I had to cheat, too, with glue, but I'll never tell.

And they were so crooked and poorly aligned; Agnes Martin
would have died again, even as I thought of her when I arranged them in their

sloppy, 
messy, 
that's life grid.






Wednesday, November 8, 2023

you know him

 








X-Ray of Peach in Dish, 1973, William Wegman.





Dear Shutterbugs,

Today I'd like to sing the praises of Wm. Wegman.  You know him, of course, as the photographer of dogs; luscious, velvety & lustrous skinned Weimaraners; they are funny, they are cute.  No one is saying they aren't.  However, however, however, there is more to this photographer.  Take these hilarious photographs; funny, smart, all about ideas and absences.  While you are on his site, check out his work on paper, and his interesting mixed media paintings.

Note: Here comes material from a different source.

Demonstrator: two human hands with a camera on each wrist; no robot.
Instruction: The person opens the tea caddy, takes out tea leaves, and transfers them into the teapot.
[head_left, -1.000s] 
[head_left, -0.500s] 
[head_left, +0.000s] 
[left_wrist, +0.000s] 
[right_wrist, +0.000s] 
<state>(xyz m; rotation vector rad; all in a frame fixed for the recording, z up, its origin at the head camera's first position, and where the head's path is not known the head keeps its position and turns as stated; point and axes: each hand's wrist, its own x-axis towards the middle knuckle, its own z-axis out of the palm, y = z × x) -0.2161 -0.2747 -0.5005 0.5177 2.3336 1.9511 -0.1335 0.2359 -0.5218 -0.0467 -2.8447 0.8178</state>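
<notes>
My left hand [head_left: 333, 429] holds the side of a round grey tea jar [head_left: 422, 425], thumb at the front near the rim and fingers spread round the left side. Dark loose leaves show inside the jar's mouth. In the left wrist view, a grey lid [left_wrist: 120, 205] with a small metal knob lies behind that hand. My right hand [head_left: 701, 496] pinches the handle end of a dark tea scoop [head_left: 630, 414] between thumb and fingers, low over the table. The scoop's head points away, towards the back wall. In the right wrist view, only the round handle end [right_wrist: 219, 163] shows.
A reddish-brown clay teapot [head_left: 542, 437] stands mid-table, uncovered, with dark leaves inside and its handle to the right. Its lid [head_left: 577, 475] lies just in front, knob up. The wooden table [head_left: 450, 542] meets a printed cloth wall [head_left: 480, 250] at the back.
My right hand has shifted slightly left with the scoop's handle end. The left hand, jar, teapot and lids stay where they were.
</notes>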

I have had the tab to his website open on my computer for over a year now; mostly because I was not sure what I wanted to say to you about these works; and I am still not overflowing with words; but, but, but, I want you to see them, and that seems like it might be more important than waiting for me to come up with 'le bon mot,' le mot juste.'

My enthusiasm for these photographs circles around austere atmosphere and elation about ideas; may you also find frisson in viewing them!